AnonymousSeptember 30, 2009 at 9:45 pm
This is for Norb.
I have been with anti-GD1a high for 2 years, and still going quite well, no cane, no wheelchair.
Now I had one more antibodies testing, because of permanent dizzines.
I have 1/10.000 anti-MAG now, I wonder what should I expect.
Can walk for a while with no problems, but my legs weight like I have a
car acid-leader battery on each one, and some kind of deaf and tinnitus.
Maybe Borb can tell what to forecast about this.
AnonymousOctober 5, 2009 at 7:24 pm
No answer from Norb…
I wish what´s going on with him.
Other strange is that here nobody else has anti-MAG neuropathy.
I wonder if there is other forum to anti-MAG, because seems to be as many
people with as CIDP.
Maybe some neuro from GBS_CIDP can explain this.
AnonymousOctober 5, 2009 at 10:37 pm
please check this thread:
There are several of us with anti-MAG neuropathy.
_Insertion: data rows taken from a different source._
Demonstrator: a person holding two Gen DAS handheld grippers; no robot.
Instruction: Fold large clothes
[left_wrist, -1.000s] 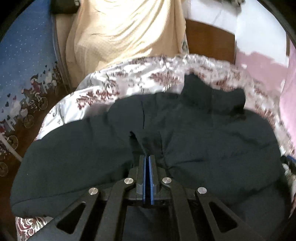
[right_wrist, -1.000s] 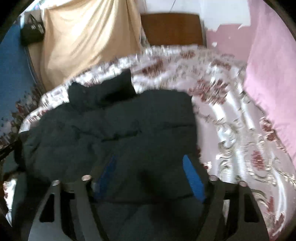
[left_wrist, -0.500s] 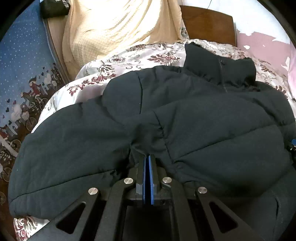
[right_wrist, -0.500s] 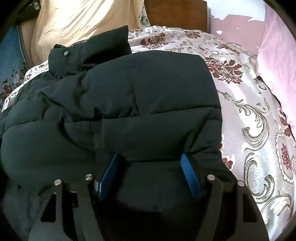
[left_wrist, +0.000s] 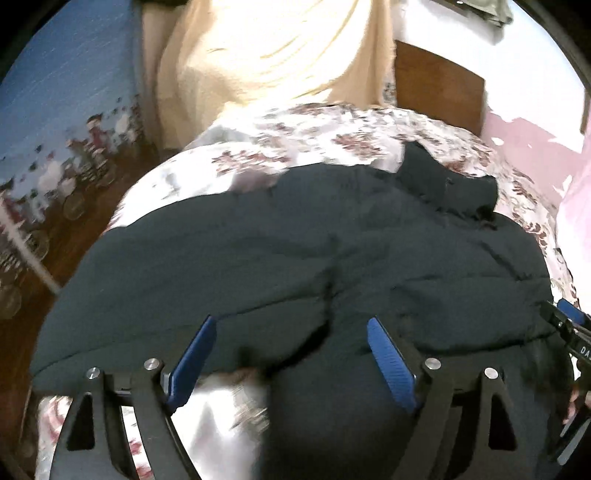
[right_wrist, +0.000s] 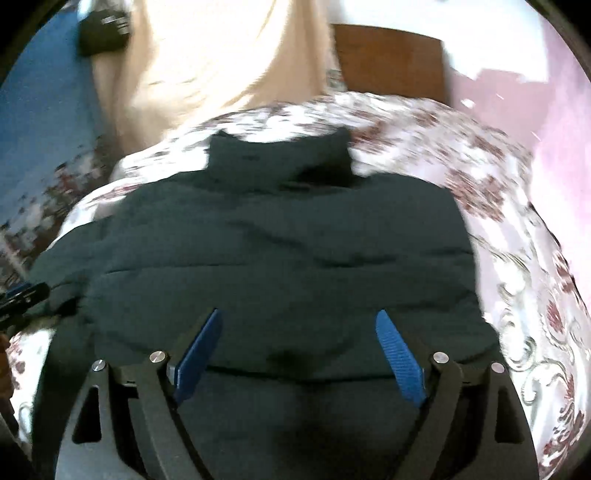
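A dark quilted puffer jacket (right_wrist: 280, 266) lies folded on a floral bedspread (right_wrist: 517, 236), its stand-up collar (right_wrist: 280, 162) pointing toward the headboard, sleeves tucked in, surface puffy and creased.

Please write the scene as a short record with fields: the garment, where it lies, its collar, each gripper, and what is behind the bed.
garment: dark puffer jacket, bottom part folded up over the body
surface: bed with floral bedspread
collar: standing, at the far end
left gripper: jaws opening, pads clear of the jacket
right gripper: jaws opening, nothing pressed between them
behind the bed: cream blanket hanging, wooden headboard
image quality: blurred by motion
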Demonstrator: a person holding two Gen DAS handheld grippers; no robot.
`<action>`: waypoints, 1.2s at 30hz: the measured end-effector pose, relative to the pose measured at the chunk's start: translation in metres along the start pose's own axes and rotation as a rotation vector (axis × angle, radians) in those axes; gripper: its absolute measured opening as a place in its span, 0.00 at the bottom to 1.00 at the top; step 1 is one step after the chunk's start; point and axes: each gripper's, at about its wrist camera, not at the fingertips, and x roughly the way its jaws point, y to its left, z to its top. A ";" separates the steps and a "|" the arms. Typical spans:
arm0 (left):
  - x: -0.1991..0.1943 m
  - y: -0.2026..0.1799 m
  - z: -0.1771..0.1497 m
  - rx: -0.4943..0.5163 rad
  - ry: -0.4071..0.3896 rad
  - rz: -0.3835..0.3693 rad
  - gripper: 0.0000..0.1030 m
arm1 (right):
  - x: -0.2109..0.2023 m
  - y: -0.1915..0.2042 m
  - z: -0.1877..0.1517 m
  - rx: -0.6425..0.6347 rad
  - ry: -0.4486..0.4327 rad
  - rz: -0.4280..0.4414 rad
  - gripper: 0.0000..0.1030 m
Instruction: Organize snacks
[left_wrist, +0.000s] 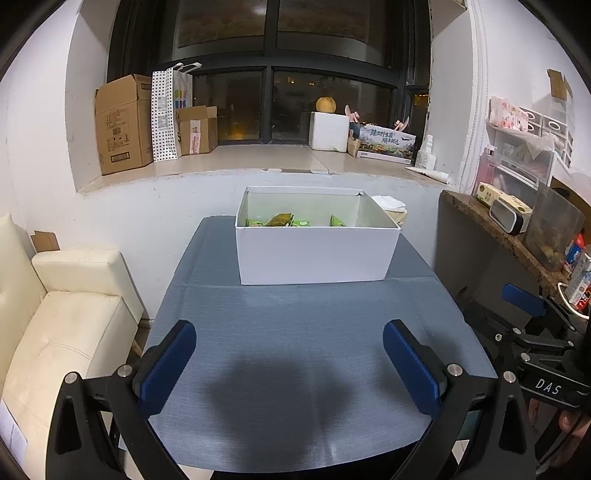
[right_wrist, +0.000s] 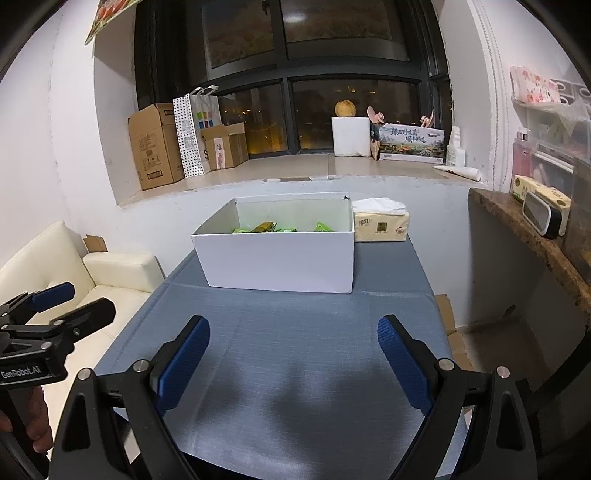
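Note:
A white open box (left_wrist: 314, 254) stands at the far end of the blue-grey table (left_wrist: 295, 332). Green and brown snack packets (left_wrist: 280, 220) lie inside it. The box also shows in the right wrist view (right_wrist: 277, 262), with the snack packets (right_wrist: 266, 227) just above its rim. My left gripper (left_wrist: 290, 365) is open and empty above the near part of the table. My right gripper (right_wrist: 293, 360) is open and empty, also over the near part. Each gripper shows at the edge of the other's view, the right gripper (left_wrist: 524, 314) and the left gripper (right_wrist: 55, 310).
A yellow tissue pack (right_wrist: 380, 223) sits right of the box. A cream sofa (left_wrist: 55, 325) stands left of the table. A dark shelf (left_wrist: 498, 229) with containers is on the right. Cardboard boxes (left_wrist: 122, 122) stand on the window sill behind.

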 end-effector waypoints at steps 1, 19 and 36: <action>0.000 0.000 0.000 -0.002 -0.001 -0.002 1.00 | -0.001 0.000 0.000 0.002 -0.001 0.001 0.93; -0.005 -0.003 0.000 0.005 -0.007 -0.014 1.00 | -0.008 -0.001 0.001 0.008 -0.005 0.020 0.93; -0.007 -0.001 0.002 0.002 -0.013 -0.013 1.00 | -0.009 -0.001 0.001 0.000 -0.009 0.031 0.93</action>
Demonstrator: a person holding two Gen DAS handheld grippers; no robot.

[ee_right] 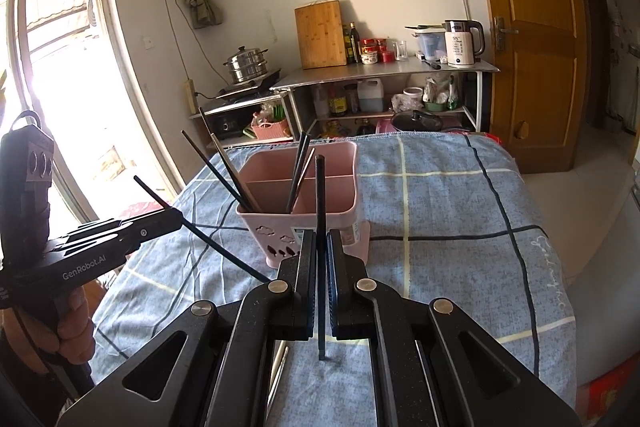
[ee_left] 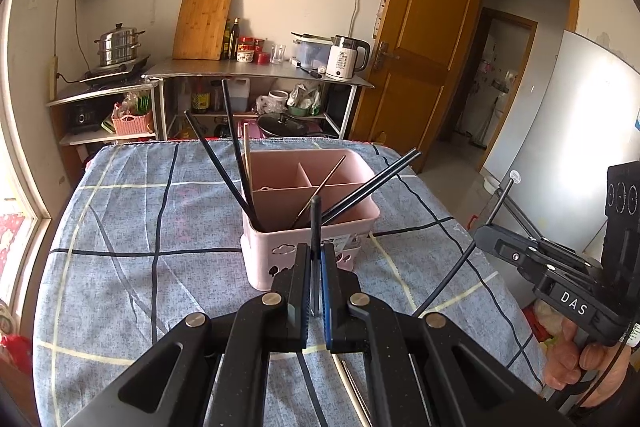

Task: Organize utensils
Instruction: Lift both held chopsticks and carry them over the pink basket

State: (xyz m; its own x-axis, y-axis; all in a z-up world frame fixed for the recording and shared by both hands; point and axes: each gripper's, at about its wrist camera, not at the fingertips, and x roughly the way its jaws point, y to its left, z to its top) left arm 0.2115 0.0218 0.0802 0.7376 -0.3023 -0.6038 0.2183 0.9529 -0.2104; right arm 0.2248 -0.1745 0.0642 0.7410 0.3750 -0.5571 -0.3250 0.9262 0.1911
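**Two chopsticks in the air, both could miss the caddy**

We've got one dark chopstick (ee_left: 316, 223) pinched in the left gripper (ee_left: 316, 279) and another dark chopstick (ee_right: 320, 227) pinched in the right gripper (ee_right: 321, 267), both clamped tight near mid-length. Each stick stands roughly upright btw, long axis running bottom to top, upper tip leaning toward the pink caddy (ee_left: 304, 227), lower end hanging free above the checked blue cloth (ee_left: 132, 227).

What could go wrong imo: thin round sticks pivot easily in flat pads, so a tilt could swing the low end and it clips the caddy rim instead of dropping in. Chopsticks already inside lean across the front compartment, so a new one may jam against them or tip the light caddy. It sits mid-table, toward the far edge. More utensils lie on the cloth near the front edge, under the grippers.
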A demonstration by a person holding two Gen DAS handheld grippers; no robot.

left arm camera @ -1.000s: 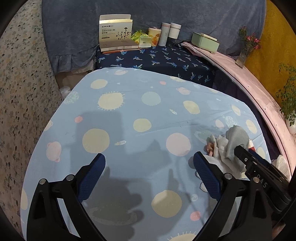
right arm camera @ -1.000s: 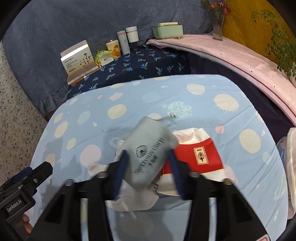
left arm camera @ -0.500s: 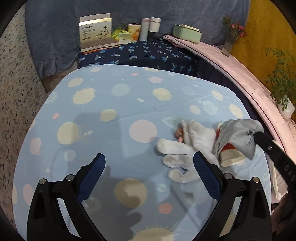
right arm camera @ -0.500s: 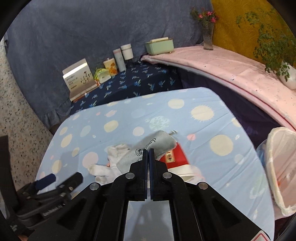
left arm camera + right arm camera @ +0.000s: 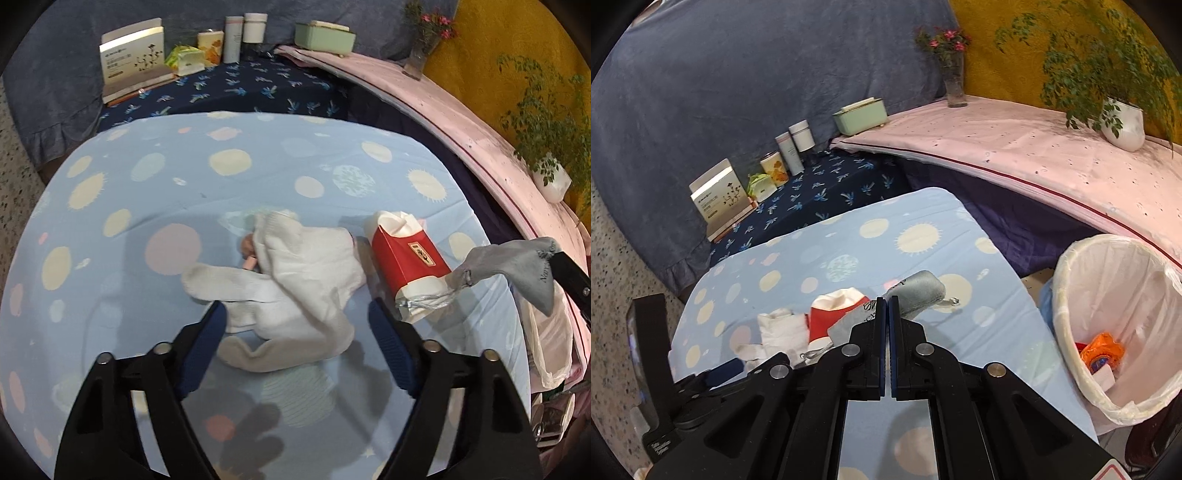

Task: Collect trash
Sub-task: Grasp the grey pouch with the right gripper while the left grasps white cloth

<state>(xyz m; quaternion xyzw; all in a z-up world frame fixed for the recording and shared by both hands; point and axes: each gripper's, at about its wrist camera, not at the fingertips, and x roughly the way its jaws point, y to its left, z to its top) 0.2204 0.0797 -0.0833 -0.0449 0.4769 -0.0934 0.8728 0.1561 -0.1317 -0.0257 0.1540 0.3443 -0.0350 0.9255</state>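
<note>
A low table under a pale blue cloth (image 5: 229,192) dotted with suns and planets fills the scene, with a white-lined trash bin (image 5: 1115,317) standing just off its right edge. The right gripper (image 5: 888,301) has its jaws pressed together on a grey fabric pouch (image 5: 517,262), which hangs lifted above the cloth's right edge near the bin. The left gripper (image 5: 297,317), jaws spread wide and holding nothing, hovers over the crumpled white socks (image 5: 295,280) at the cloth's middle, with a red-and-white tissue pack (image 5: 406,258) lying just right of them.
</note>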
Allaug in Norway, Andrew in Canada and myself in US. We’ve been discussing aspects of this CIDP variant and treatment on that thread. Perhaps you should post there.
As far as an exact prognosis is concerned I cannot answer your question and I hesitate to speculate. Everyone is somewhat different. Generally, progression is slow and symptoms are primarily sensory. My lab results are more than 10 times of yours, 140,000 which is probably the reason my condition is considerably more sincere than yours.
I invite you to tell your story, how old you are, when and how symptoms started and how they progressed over time.
Sorry it took so long to respond. We sold our house in July and are on a 3-months road trip through the US visiting family before settling in the Seattle area. Tonight we are staying at a hotel in Missoula, Montana.
AnonymousOctober 6, 2009 at 4:27 am
i´m 42. All started in 2003 with paralizing lumbar pains.
My symptoms are; fatigue, face paresthesias, dizziness, 4 limb pains and weekness that
comes and go.
But I complain to my neuro about mental confusión, memory problems, he says this
is peripheral, not central involvement.
He started me on aziatioprina for one month, and have another blood test.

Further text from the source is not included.